Joint replacement surgery is one of the most frequently performed and effective surgeries worldwide. The aim of joint replacement is to relieve pain, restore biomechanical function and improve quality of life for patients. THR is a surgical procedure in which the hip joint is replaced by a prosthetic implant. It is normally conducted to relieve arthritis pain or treat severe physical joint damage following hip fracture. The OECD (OECD Health Statistics 2019) averages are 182 per 100 000 population for THR. Demographic change (increased mean age in population), increasing life expectancy, ongoing development of medical care, and economic growth resulted in a growth of THR surgeries. Therefore, the long-term survivorship of THR implants is increasingly relevant. As more patients undergo THR in younger age, the rate of revision hip implant surgeries due to complications has risen sharply due to higher mobility of patients. All hip replacements would eventually fail if in situ long enough because of processes such as infection, fracture, or a combination of normal tribological and biological processes, such as loosening and wear (Evans et al. 2019). The vast majority of THR are successful but approximately 5% of people who receive a hip implant may require revision surgery within 10 years, and 15% of patients needed revision surgery within 20 years (Evans et al. 2019). The most common reasons for revision are: mechanical failure of implant, periprosthetic bone fracture, repetitive dislocation, and infection. Revision THR causes growing and leads to important clinical and economic challenges in developed countries worldwide.
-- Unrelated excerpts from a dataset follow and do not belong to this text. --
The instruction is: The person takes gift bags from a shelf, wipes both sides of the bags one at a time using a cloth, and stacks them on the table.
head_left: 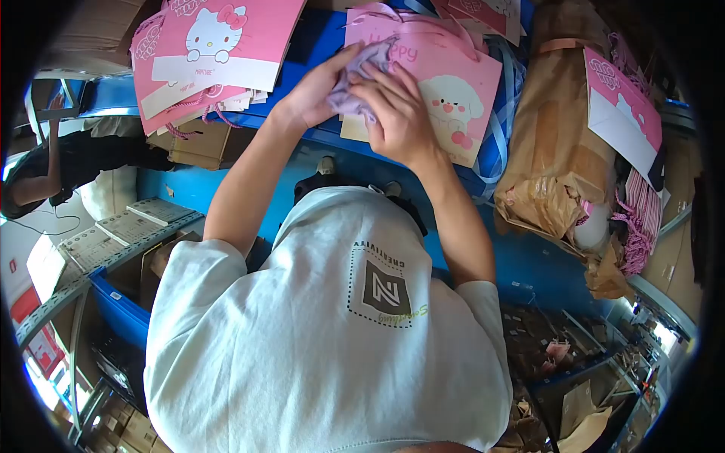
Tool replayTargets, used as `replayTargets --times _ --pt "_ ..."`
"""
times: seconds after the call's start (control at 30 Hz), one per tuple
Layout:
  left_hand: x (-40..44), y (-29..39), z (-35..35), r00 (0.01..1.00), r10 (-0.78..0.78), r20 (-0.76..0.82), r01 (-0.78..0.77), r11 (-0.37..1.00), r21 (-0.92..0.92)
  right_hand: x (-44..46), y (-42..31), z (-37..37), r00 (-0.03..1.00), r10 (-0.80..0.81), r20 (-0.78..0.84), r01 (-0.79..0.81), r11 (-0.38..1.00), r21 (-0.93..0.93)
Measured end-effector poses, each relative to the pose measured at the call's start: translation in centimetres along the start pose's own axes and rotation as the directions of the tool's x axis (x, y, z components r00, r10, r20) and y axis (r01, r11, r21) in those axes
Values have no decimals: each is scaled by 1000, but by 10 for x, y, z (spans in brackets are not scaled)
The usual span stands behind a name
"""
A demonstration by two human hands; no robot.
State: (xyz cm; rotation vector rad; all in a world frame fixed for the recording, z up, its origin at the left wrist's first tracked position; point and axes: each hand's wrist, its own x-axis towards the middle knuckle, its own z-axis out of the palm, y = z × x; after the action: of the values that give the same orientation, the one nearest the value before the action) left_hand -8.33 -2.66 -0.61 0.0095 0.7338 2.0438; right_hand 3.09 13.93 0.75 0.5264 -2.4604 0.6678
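Note:
A crumpled light-purple cloth (350, 97) is bunched between my two hands. My left hand (316, 89) grips its left side, the thumb along the top edge. From the right, my right hand (399, 113) curls its fingers over the cloth. Directly beneath lies a pink paper gift bag (476, 75) printed with a white cartoon puppy and the word "Happy", its ribbon handles at the top. The cloth and hands cover part of the bag's left side. Whether the cloth touches the bag I cannot tell.
Stacked pink cartoon-cat gift bags (170, 72) lie at the left. On the right stands a large brown paper-wrapped bundle (555, 143) with more pink bags (623, 113). A blue shelf edge (260, 121) runs under the bags. Another person's arm (34, 185) is at far left.

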Motion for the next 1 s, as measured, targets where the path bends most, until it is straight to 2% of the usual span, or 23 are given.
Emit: replayTargets --times 0.07,0.1,0.23,0.33,0.4,0.47,0.57,0.63,0.67,0.73,0.83,1.0 --pt "2 -3 5 984 72 -161 -39 979 199 -7 -11 -7 996 -34 84 33 999 15" --pt "2 -5 6 984 73 -163 -39 980 198 -12 -16 -9 996 -35 86 34 999 17" --pt "2 -9 8 987 159 17 -160 969 190 -39 -26 -19 987 -14 161 11 1000 22" --pt "-1 -11 14 986 165 -3 -160 964 211 -50 -12 -42 981 63 185 -50 996 -73" --pt "0 -14 18 986 168 -16 -160 960 228 -56 0 -51 984 178 15 -170 959 -224" --pt "2 -16 18 984 178 -24 -168 957 237 -62 2 -51 965 260 -45 -263 939 -221" --pt "4 -19 17 977 203 -59 -178 942 284 -64 -9 -27 972 225 -73 -235 947 -217" --pt "5 -20 19 976 209 -66 -176 928 329 -61 -28 -7 987 162 -13 -162 980 -116" --pt "5 -20 19 972 223 -79 -179 911 371 -56 -42 1 985 173 -20 -174 977 -120" --pt "4 -22 21 960 258 -103 -186 872 453 -48 -65 8 995 72 72 -69 997 -39" --pt "8 -26 16 962 262 -78 -205 879 432 -48 -59 -8 986 121 111 -122 993 6" --pt "6 -22 19 955 281 -99 -219 888 405 -71 -27 -38 980 194 38 -186 970 -156"
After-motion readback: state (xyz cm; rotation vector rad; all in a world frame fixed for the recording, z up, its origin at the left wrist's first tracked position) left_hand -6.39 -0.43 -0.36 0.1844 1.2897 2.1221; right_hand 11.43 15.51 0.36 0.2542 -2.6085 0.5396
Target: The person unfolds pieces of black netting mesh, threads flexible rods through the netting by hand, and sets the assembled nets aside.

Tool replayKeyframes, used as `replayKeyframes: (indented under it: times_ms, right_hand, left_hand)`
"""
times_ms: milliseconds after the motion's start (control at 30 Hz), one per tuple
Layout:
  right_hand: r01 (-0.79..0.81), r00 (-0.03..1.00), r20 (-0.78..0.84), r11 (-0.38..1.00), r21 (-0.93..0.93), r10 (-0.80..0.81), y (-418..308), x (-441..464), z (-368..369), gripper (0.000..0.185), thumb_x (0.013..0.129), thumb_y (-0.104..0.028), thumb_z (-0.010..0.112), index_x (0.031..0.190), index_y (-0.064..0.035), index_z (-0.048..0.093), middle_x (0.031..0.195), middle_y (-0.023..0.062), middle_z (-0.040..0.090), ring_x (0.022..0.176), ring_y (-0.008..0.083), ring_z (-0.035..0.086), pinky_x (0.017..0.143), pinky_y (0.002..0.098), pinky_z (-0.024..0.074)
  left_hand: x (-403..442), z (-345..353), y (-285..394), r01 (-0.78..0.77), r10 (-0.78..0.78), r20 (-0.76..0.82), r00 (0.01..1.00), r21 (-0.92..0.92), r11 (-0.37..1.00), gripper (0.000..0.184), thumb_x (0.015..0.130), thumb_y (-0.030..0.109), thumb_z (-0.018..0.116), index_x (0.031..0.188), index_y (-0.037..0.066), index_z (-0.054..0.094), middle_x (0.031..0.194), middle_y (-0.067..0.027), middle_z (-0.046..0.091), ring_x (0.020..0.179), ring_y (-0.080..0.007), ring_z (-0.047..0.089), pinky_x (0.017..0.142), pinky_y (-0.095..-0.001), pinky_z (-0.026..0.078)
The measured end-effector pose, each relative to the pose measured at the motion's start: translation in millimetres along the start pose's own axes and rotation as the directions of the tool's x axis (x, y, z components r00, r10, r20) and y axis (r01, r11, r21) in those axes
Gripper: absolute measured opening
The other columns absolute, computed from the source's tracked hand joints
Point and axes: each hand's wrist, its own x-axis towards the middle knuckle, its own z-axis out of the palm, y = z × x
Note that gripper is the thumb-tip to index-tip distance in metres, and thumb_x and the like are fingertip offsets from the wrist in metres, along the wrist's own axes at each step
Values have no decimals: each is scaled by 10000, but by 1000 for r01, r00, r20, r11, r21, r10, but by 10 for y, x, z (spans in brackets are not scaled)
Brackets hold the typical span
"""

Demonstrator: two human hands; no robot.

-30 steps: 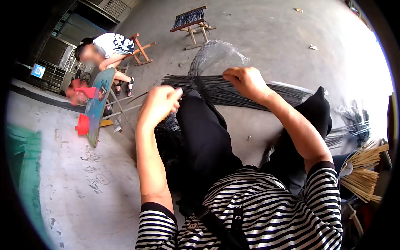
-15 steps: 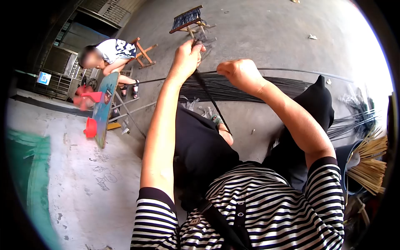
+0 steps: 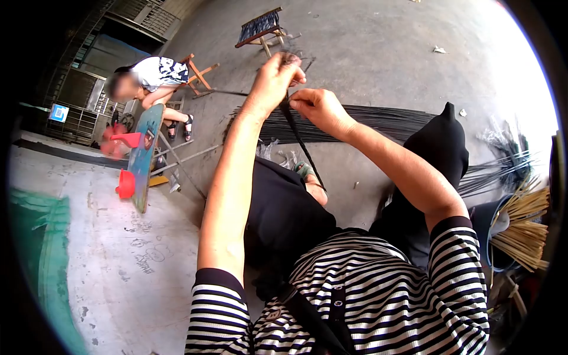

The goal of BioMech-3D was to add biomechanical evaluation to the workflow (Figure 1) of the design of the subject-specific hip implant for THR surgery; this would help to estimate how hip implant design/position would affect the hip joint function and to define the optimal implant design to restore the joint function. Further, this functionality will be used for planning of subject-specific implants on other human joints and will be integrated to MICE.
BioMech-3D project started in January 2020 and was completed successfully in December 2020 when all project aims and milestones were fully achieved. The Work plan consisted of four work packages, which were executed according to the plan and schedule (WP1. Training program and integration; WP2. Development of the innovation project by the associate; WP3. Project management; WP4. Ethics requirements). All deliverables and milestones were also implemented.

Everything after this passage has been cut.